От тех довоенных времён сохранилась жёлто-коричневая фотография. На ней будущий академик, полуседой брюнет, в очках с толстой чёрной оправой, был запечатлён в учебной аудитории в кругу коллег и учеников, среди которых был и Трубадурцев — неузнаваемо молодой, ещё темноволосый и без очков, в светлой рубашке с закатанными по локоть рукавами. Здесь же была Клавдия Вагантова, семнадцатилетняя девушка с перекинутой через плечо косой, — к тому времени она закончила школу и вошла в число учеников своего отца. На групповом снимке дочь будущего академика держала Трубадурцева под руку. Этот жест в те целомудренные времена, вероятно, значил нечто большее, чем простая дружеская приязнь или позирование при фотографировании, из чего можно было предположить, что между вчерашней школьницей и двадцатичетырёхлетним аспирантом существуют лирические отношения (так ли это или не так, оставалось неизвестным: впоследствии никто из учеников уже самого Трубадурцева, понятное дело, не решался задать профессору этот вопрос напрямую). Как бы то ни было, в их непроявившиеся отношения решительно вмешалась эпоха: вскоре и самого Трубадурцева арестовали, и это уже было «во-вторых».

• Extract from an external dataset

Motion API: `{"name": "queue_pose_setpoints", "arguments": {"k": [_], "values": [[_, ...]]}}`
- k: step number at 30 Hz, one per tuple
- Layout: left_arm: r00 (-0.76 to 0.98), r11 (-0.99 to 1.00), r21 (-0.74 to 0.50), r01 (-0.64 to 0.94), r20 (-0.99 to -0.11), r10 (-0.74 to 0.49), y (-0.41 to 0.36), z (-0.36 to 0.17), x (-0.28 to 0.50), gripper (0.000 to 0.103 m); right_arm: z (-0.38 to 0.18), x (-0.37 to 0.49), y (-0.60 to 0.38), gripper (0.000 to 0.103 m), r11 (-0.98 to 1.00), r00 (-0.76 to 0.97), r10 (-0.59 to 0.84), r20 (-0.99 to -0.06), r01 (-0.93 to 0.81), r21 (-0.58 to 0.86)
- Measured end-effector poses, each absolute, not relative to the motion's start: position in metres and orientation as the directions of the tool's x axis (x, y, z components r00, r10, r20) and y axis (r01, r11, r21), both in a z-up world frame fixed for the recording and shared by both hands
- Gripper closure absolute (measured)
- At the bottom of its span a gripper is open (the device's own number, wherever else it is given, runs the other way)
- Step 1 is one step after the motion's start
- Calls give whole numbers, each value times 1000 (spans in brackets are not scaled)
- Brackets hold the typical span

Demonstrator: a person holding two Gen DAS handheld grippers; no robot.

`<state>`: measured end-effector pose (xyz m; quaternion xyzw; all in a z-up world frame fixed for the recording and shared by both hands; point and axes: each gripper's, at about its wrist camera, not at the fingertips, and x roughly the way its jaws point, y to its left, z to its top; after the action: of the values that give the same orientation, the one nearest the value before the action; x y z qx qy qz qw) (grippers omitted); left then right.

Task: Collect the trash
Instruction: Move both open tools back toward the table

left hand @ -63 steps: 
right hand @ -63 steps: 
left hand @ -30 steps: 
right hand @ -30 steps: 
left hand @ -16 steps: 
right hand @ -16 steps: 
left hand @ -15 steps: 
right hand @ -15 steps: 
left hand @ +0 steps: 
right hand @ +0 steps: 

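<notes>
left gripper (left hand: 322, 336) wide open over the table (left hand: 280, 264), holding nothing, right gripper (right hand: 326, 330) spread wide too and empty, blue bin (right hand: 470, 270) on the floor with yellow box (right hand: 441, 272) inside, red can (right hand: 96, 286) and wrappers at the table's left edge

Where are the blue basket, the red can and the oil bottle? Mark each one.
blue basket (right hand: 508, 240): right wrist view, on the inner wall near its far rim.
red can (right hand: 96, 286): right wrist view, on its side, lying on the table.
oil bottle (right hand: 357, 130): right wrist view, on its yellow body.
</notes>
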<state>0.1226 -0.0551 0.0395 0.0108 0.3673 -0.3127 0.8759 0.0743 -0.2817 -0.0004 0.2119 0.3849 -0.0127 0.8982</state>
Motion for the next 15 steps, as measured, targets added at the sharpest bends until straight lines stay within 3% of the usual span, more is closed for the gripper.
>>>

Ореол легендарности на факультете и кафедре Трубадурцеву придавало то обстоятельство, что ещё смолоду он пострадал за науку — как, например, Джордано Бруно (который, впрочем, пострадал совсем за другое, но считалось, что за науку) или Вавилов, только не до смерти. Причиной доноса и ареста стало несколько неосторожных фраз в адрес «Нового учения о языке» академика Марра, которое с середины 1920-х преподносилось его апологетами, как единственно марксистское. Следовательно, каждый, кто его не разделял, становился в их глазах врагом существующего строя, о чём они начинали писать в научных журналах, изо всех сил привлекая внимание властей.